Typical plowing depth is about 6–10 inches (15–25 cm), but it depends on your needs. Deeper plowing (8–10 inches) turns more soil and can break through compacted layers. Shallow plowing (around 5–6 inches) is used for light tillage or when working in a no-till system. You should not plow deeper than necessary, because very deep plowing takes much more power and can bring up subsoil that plants find tougher. Before starting, do a test trench and see if the depth covers old stalks but not excessive soil. Many tractors have adjustable depth wheels or stops on the plow to set a consistent depth. Proper depth ensures weeds are buried without wasting tractor effort.

What maintenance does a plow need?

Good maintenance keeps a plow working well. After each use, clean off dirt and plant debris to prevent rust. Check bolts and parts for tightness. The cutting edges (plowshares and coulters) should be kept sharp; sharpen or replace them if they become dull. Grease any pivot points or bearings regularly. If your plow has a disc coulter, check its bearings and edges too. It’s wise to carry spare shear bolts or pins: these safety parts break first if you hit a big rock, preventing damage to the plow itself. Store the plow in a dry place if possible; a coat of paint or oil on bare metal parts also prevents corrosion. Well-maintained plows cut easier and save fuel.

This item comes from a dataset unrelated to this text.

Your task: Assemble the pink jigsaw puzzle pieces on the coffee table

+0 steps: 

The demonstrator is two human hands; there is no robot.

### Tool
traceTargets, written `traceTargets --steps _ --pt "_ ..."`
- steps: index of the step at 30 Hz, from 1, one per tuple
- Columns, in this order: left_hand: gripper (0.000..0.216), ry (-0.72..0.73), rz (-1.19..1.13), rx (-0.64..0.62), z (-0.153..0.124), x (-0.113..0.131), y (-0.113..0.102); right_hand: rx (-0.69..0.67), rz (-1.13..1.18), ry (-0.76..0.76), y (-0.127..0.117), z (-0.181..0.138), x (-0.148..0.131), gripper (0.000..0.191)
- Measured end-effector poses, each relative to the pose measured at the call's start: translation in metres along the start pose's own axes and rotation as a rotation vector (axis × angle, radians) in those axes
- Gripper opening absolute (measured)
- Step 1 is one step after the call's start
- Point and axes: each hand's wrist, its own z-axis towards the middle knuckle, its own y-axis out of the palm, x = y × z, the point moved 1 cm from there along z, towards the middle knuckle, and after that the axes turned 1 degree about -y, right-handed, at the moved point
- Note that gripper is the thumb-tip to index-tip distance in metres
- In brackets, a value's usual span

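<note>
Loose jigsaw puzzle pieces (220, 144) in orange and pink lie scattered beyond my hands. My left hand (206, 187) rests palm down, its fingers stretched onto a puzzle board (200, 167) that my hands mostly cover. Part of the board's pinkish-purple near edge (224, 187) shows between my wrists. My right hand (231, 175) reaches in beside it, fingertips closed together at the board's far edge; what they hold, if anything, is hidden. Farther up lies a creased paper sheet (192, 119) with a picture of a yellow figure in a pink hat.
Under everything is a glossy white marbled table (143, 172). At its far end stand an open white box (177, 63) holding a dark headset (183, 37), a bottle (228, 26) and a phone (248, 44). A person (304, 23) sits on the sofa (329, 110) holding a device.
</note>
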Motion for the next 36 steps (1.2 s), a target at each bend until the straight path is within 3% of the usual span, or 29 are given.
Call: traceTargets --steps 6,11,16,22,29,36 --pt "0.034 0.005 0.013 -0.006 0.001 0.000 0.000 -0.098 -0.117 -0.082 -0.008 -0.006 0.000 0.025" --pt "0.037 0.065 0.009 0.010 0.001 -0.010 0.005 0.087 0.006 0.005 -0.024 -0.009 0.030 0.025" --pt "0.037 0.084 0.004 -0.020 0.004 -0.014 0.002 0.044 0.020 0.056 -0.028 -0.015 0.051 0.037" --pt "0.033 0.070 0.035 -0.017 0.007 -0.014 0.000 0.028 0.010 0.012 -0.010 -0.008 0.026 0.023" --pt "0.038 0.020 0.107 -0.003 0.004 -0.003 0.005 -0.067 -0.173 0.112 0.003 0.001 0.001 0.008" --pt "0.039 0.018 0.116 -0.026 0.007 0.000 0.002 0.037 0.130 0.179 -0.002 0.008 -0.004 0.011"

Is plowing bad for the soil? Are there alternatives?

Used properly, plowing is not inherently bad and can boost yields, but excessive tillage has downsides. Repeated deep plowing can dry out soil, increase erosion, and reduce organic matter over many seasons. To protect soil, some farmers use reduced tillage methods part of the time. For example, no-till farming plants seeds directly into undisturbed ground, leaving crop residues on top. This keeps the soil covered, holding moisture and preventing erosion. Another method, strip-till, plows only narrow strips where the seeds will go, so the rest of the field remains untilled. Many growers do a compromise: they might fully plow a field only once in a rotation, then in other years just do shallow cultivation or direct planting. These conservation practices help maintain soil health. In short, the plow is a powerful tool, but balancing plowing with methods that keep soil covered and alive ensures farms remain productive year after year.